Age....

Roger Merchberger zmerch at 30below.com
Sat Feb 26 20:02:44 CST 2005


Rumor has it that Patrick Finnegan may have mentioned these words:
>Jules Richardson declared on Saturday 26 February 2005 03:03 pm:
> > On Sat, 2005-02-26 at 22:02 +0800, Wai-Sun Chia wrote:
> > > Born 1966 (age 39).
> >
> > Most people start at zero ;-)
>
>???
>
>1966 + 39 = 2005.

Yes. but 1967 + 37 == 2004. :-)

I guess it depends on your definition of zero. ;-)

>   That's the current year

Or is it... ;-)

>, unless during my intoxication
>last night, I built a time machine and sent myself back 1 year in
>time. :)  However, that seems somewhat unlikely.

Depends on the intoxication. ;-) ... Hrm... 6pack of beer (for myself, at 
least), 3 bottles of wine (Vintage 2000, but was corky... :-(( )...

Me: 1967; got the bug when I was 8. Visited an uncle on vacation [holiday] 
who was in the US Navy; part of his studies was to build a "computer" --> 
he finished it just before we arrived. It converted decimal to binary and 
back, and had a "custom refresh," a.k.a. a knob that changed how often the 
7-segment LEDs blinked from 1Hz to 1000Hz. My uncle was rather a bit amazed 
when I learned (quickly) how to run it. Ever since; it was what I wanted to 
do. He ended up one of the highest ranking NCO's in the Navy before he 
retired. Seen him twice since then, once when I was 10-11 -> he gave me 
actual Navy books on math and 'digital computing theory' which I still 
have... and the second time around 18 months ago. Odd that the person who 
'gave me the bug' and defined such a large aspect of my life was so distant 
and had an (otherwise) minimal impact on my life.

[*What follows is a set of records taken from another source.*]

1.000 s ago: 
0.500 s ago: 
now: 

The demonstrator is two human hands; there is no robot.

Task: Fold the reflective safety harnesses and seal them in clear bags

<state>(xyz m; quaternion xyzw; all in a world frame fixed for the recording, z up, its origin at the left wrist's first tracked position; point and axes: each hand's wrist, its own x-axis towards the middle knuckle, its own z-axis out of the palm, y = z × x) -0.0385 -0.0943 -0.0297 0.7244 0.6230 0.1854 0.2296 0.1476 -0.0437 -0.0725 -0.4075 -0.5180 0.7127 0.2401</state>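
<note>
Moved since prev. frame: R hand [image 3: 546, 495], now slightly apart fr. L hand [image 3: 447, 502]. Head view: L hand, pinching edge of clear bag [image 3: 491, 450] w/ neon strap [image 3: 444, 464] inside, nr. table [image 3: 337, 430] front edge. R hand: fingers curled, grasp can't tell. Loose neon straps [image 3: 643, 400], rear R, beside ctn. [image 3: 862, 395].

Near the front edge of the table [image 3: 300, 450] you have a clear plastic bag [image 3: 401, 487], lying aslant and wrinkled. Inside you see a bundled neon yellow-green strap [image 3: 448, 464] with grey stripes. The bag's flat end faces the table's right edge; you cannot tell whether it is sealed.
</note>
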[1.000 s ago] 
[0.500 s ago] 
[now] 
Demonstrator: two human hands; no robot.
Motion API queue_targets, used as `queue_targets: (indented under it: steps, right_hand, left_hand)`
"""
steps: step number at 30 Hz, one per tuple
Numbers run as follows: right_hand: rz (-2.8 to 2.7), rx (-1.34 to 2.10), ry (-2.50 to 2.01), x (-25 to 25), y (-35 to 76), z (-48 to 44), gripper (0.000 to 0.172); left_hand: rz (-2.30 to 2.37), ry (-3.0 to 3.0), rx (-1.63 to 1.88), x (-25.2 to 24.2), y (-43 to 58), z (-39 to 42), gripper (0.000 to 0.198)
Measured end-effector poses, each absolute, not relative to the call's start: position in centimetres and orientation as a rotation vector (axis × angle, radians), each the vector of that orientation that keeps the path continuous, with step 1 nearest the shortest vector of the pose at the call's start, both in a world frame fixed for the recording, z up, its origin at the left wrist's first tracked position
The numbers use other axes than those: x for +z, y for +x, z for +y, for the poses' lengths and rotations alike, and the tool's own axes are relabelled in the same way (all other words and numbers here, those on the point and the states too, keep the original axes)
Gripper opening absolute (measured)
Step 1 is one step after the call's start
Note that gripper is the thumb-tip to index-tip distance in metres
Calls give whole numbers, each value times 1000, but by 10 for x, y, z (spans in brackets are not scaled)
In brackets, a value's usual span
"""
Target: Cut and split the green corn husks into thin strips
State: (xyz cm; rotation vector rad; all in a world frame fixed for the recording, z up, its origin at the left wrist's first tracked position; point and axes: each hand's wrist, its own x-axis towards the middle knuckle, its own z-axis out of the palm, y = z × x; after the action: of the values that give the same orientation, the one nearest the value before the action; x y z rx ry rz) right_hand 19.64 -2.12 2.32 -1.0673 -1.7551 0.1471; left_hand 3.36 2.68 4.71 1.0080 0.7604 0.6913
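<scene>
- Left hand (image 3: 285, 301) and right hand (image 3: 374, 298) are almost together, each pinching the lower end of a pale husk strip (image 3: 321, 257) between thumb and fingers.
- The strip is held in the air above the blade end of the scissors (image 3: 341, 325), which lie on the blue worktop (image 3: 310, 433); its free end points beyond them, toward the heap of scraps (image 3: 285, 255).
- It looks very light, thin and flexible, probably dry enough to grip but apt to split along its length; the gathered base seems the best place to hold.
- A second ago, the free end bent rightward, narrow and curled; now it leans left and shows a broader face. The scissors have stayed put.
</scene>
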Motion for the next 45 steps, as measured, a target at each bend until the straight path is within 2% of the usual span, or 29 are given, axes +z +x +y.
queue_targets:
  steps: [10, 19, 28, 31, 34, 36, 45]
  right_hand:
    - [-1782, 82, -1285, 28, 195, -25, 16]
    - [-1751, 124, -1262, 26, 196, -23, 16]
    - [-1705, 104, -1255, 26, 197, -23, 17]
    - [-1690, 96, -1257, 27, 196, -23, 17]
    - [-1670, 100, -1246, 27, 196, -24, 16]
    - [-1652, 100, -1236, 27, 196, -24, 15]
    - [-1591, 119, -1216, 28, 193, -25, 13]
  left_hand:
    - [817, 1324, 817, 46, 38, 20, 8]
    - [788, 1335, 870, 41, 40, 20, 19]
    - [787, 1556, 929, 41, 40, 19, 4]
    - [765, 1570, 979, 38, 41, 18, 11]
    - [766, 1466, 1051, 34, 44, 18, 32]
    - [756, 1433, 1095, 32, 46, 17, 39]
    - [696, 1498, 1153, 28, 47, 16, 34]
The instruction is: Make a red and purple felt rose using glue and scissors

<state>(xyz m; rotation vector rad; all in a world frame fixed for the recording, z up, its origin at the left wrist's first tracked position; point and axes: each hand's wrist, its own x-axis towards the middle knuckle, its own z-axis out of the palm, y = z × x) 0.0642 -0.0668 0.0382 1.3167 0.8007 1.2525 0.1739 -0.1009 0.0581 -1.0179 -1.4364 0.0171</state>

Other than the Atari 2600 my brother and I shared the cost in, my first 
computer was a Tandy CoCo2 with 16K and the Extended Basic. My brother 
threw in about a 1/3 of the purchase price for my birthday, and I sprung 
for the extended basic "Just because." This is despite my father's 
protestations that "My boy won't own a computer thingy until he learns to 
do it on paper." [[ At that time, he *still* thought that the 2600 had tape 
cartridges... ;-) ]] That's why I bought it 2 days after he left town. ;-) 
My father *ordered* me to give it back (and he was a Marine...) until I 
turned it on and asked him to show me how to have it do it's homework for 
him. I eventually sold that system to a friend of mine, and bought a CoCo3; 
which I still own and am ready to upgrade, thanks to Mark Marlette & 
Company. ;-)

My local high school got rid of the cardreader just before I was able to 
get into computer class (grade 10) --> they had an IBM Series I when I had 
computer class at grade 11 where I self-taught myself COBOL... My teacher 
was *useless* and I was supposed to be his "protege" until I could 
outprogram him - which took about 8 weeks. I finished the first year of 
education before the 1/2 year break, and spent the rest of the year 
self-teaching myself BASIC and Pascal.

By my grade 12 year, I was the #2 programmer in the school (including all 
the teachers.)

... Jump to present: I'm teaching myself 8085 assembly on my Tandy Model 
100's; a *big* change from the 6809 assembly I've known for 20 years...

[[ An aside... ]]

Ethan -- it seems so far you're the closest in age to me as I've seen 
professed on this list, and I may very well be at this year's Hamfest again 
this year! If I'm not mistaken, you're no longer on the bottom of the 
planet, eh? Beers? In Person, no less? ;^>   ???

IMHO, NEA, and TMI;
Roger "Merch" Merchberger

--
Roger "Merch" Merchberger   | A new truth in advertising slogan
SysAdmin, Iceberg Computers | for MicroSoft: "We're not the oxy...
zmerch at 30below.com          |                         ...in oxymoron!"